Please copy out every line of the data word for word.

**Data block:**
/---

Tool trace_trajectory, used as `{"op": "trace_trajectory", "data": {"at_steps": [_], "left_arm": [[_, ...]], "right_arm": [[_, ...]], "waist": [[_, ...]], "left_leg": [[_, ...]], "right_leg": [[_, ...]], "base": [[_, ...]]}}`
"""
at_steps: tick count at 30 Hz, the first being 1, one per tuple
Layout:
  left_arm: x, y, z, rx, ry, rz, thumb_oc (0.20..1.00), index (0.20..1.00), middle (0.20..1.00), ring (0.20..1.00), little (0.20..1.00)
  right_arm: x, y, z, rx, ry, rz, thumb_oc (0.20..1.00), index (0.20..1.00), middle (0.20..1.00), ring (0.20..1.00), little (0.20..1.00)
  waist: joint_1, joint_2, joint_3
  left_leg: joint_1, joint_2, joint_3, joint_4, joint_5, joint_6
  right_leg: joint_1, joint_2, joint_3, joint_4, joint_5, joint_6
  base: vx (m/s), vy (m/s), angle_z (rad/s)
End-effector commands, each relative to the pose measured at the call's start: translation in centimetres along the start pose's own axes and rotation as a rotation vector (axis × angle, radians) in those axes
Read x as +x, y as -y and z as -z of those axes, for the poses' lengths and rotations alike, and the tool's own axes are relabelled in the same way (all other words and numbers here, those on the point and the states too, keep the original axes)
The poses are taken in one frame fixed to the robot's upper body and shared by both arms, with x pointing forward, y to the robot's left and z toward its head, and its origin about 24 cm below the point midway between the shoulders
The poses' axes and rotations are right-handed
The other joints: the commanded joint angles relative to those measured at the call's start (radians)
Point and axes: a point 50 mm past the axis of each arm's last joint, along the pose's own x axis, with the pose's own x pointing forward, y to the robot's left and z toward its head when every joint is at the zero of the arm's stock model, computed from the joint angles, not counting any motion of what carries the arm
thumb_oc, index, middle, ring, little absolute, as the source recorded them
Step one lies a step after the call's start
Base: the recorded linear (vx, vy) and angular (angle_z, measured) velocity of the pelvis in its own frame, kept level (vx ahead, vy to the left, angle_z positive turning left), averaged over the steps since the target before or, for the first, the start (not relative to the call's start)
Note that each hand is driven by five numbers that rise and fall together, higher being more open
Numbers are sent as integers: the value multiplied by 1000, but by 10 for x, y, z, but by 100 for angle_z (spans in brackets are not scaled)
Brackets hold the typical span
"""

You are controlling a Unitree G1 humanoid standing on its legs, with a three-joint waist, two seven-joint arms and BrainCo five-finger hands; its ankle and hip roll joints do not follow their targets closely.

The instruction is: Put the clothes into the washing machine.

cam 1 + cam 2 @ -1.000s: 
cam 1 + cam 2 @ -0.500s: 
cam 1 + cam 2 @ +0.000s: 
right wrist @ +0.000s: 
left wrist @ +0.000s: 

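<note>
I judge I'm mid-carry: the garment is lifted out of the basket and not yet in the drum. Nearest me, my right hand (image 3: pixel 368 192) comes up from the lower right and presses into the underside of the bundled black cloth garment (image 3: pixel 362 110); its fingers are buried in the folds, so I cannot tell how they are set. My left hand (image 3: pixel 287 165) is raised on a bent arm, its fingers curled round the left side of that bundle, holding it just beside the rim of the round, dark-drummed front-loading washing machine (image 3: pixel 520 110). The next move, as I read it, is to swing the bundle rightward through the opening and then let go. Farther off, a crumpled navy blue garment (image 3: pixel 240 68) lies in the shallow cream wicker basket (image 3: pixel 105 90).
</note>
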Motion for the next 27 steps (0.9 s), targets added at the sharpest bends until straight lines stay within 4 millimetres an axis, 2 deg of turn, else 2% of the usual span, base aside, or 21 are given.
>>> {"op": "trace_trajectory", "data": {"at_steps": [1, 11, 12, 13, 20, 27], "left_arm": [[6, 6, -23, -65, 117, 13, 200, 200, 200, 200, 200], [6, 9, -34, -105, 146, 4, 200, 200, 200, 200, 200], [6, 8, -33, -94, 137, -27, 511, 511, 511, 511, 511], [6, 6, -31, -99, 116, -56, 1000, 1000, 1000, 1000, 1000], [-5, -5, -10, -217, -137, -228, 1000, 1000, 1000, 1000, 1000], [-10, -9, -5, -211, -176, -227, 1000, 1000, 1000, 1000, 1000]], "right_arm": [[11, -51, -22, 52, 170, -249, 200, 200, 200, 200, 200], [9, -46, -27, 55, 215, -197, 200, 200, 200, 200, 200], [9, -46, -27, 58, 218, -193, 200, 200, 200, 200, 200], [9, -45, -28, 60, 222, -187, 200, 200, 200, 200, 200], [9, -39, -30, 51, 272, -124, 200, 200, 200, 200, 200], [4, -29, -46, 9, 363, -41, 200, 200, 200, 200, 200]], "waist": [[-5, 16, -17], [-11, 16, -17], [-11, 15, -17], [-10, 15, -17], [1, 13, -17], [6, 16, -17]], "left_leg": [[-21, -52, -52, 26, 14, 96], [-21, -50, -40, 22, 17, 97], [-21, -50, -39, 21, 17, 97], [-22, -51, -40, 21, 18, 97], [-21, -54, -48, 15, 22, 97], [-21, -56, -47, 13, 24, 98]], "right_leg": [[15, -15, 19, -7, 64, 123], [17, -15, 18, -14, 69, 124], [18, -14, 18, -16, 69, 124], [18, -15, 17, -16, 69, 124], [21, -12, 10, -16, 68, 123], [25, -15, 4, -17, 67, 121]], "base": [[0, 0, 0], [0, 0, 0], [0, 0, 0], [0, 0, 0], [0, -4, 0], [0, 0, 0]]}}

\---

**Final answer:**
Tool trace_trajectory, used as `{"op": "trace_trajectory", "data": {"at_steps": [_], "left_arm": [[_, ...]], "right_arm": [[_, ...]], "waist": [[_, ...]], "left_leg": [[_, ...]], "right_leg": [[_, ...]], "base": [[_, ...]]}}`
"""
at_steps: tick count at 30 Hz, the first being 1, one per tuple
Layout:
  left_arm: x, y, z, rx, ry, rz, thumb_oc (0.20..1.00), index (0.20..1.00), middle (0.20..1.00), ring (0.20..1.00), little (0.20..1.00)
  right_arm: x, y, z, rx, ry, rz, thumb_oc (0.20..1.00), index (0.20..1.00), middle (0.20..1.00), ring (0.20..1.00), little (0.20..1.00)
  waist: joint_1, joint_2, joint_3
  left_leg: joint_1, joint_2, joint_3, joint_4, joint_5, joint_6
  right_leg: joint_1, joint_2, joint_3, joint_4, joint_5, joint_6
  base: vx (m/s), vy (m/s), angle_z (rad/s)
End-effector commands, each relative to the pose measured at the call's start: translation in centimetres along the start pose's own axes and rotation as a rotation vector (axis × angle, radians) in those axes
Read x as +x, y as -y and z as -z of those axes, for the poses' lengths and rotations alike, and the tool's own axes are relabelled in the same way (all other words and numbers here, those on the point and the states too, keep the original axes)
The poses are taken in one frame fixed to the robot's upper body and shared by both arms, with x pointing forward, y to the robot's left and z toward its head, and its origin about 24 cm below the point midway between the shoulders
The poses' axes and rotations are right-handed
The other joints: the commanded joint angles relative to those measured at the call's start (radians)
Point and axes: a point 50 mm past the axis of each arm's last joint, along the pose's own x axis, with the pose's own x pointing forward, y to the robot's left and z toward its head when every joint is at the zero of the arm's stock model, computed from the joint angles, not counting any motion of what carries the arm
thumb_oc, index, middle, ring, little absolute, as the source recorded them
Step one lies a step after the call's start
Base: the recorded linear (vx, vy) and angular (angle_z, measured) velocity of the pelvis in its own frame, kept level (vx ahead, vy to the left, angle_z positive turning left), averaged over the steps since the target before or, for the first, the start (not relative to the call's start)
Note that each hand is driven by five numbers that rise and fall together, higher being more open
Numbers are sent as integers: the value multiplied by 1000, but by 10 for x, y, z, but by 100 for angle_z (spans in brackets are not scaled)
Brackets hold the typical span
"""

You are controlling a Unitree G1 humanoid standing on its legs, with a three-joint waist, two seven-joint arms and BrainCo five-finger hands; its ankle and hip roll joints do not follow their targets closely.

The instruction is: Put the clothes into the washing machine.

cam 1 + cam 2 @ -1.000s: 
cam 1 + cam 2 @ -0.500s: 
cam 1 + cam 2 @ +0.000s: 
right wrist @ +0.000s: 
left wrist @ +0.000s: 

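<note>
I judge I'm mid-carry: the garment is lifted out of the basket and not yet in the drum. Nearest me, my right hand (image 3: pixel 368 192) comes up from the lower right and presses into the underside of the bundled black cloth garment (image 3: pixel 362 110); its fingers are buried in the folds, so I cannot tell how they are set. My left hand (image 3: pixel 287 165) is raised on a bent arm, its fingers curled round the left side of that bundle, holding it just beside the rim of the round, dark-drummed front-loading washing machine (image 3: pixel 520 110). The next move, as I read it, is to swing the bundle rightward through the opening and then let go. Farther off, a crumpled navy blue garment (image 3: pixel 240 68) lies in the shallow cream wicker basket (image 3: pixel 105 90).
</note>
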Motion for the next 27 steps (0.9 s), targets added at the sharpest bends until straight lines stay within 4 millimetres an axis, 2 deg of turn, else 2% of the usual span, base aside, or 21 are given.
>>> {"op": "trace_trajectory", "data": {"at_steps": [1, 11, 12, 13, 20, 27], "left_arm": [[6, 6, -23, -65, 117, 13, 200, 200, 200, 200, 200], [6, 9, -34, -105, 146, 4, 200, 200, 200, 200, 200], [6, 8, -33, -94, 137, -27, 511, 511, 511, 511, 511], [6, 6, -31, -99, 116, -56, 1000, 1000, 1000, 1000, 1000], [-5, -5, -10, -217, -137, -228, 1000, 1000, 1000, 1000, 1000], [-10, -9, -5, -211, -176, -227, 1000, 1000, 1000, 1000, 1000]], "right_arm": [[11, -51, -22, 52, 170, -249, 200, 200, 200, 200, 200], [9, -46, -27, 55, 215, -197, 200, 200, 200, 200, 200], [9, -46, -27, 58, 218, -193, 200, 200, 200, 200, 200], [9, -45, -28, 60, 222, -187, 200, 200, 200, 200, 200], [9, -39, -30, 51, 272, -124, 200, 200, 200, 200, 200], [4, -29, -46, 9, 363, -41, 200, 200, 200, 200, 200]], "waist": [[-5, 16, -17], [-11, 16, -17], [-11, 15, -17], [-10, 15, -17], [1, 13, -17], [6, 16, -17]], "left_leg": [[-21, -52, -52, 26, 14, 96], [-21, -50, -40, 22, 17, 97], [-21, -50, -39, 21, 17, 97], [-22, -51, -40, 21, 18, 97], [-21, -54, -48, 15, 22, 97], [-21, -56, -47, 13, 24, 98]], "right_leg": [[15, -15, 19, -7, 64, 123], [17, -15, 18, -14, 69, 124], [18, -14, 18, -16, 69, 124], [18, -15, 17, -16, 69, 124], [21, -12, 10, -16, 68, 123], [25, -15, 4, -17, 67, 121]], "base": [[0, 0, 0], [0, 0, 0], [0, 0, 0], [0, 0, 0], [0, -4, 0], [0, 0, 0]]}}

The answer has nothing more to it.